Exercise
The answer must consist of each line below that holds the word "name", copied as it stands.

______________________________

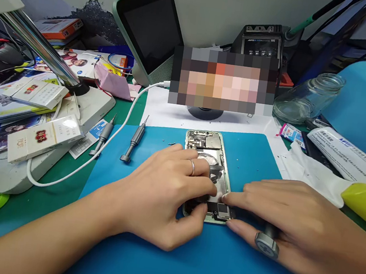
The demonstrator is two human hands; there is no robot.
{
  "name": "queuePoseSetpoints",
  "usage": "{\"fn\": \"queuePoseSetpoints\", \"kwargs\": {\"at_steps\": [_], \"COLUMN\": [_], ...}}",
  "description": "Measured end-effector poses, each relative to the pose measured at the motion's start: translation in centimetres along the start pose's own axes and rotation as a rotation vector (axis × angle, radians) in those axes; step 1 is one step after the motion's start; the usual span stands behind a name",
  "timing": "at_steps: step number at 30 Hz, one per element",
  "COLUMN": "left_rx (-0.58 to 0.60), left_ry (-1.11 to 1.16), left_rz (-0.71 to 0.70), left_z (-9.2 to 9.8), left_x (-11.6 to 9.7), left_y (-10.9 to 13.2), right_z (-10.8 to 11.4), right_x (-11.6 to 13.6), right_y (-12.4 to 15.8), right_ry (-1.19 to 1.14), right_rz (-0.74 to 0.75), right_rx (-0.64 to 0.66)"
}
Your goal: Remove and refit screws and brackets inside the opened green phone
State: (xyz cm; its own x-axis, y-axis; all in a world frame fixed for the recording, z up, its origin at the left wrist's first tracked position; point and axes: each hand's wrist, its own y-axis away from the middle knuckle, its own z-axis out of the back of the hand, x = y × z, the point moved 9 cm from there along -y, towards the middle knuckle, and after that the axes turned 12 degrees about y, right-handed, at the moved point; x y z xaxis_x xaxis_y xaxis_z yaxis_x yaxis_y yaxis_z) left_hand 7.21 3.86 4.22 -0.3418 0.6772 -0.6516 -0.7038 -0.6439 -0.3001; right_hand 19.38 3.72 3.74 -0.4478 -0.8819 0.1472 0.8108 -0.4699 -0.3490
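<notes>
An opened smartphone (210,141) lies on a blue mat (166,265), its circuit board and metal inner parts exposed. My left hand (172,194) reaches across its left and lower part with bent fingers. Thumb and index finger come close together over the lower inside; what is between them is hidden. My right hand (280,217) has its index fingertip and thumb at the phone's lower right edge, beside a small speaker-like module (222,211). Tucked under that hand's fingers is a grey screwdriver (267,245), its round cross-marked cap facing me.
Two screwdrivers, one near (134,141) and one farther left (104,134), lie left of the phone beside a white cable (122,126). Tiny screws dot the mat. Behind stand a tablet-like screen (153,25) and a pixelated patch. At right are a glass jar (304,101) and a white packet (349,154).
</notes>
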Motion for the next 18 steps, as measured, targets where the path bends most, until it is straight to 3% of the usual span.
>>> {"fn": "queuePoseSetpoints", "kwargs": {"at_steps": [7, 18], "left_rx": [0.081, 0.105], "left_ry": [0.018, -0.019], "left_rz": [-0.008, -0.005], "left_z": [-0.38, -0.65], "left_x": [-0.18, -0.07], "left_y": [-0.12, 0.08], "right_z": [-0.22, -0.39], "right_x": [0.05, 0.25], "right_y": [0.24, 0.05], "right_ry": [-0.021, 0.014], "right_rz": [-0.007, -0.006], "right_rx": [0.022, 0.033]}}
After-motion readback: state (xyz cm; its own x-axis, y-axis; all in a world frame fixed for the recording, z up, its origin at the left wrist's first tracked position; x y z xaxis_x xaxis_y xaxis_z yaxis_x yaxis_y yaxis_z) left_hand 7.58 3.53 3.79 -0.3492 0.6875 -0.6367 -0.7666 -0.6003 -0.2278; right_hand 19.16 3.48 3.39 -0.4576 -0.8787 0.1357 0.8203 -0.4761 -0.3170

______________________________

Response to the exercise
  "name": "queuePoseSetpoints",
  "description": "Measured end-effector poses, each relative to the pose measured at the motion's start: translation in centimetres along the start pose's own axes and rotation as a rotation vector (axis × angle, radians) in those axes; step 1 is one step after the motion's start; the usual span stands behind a name",

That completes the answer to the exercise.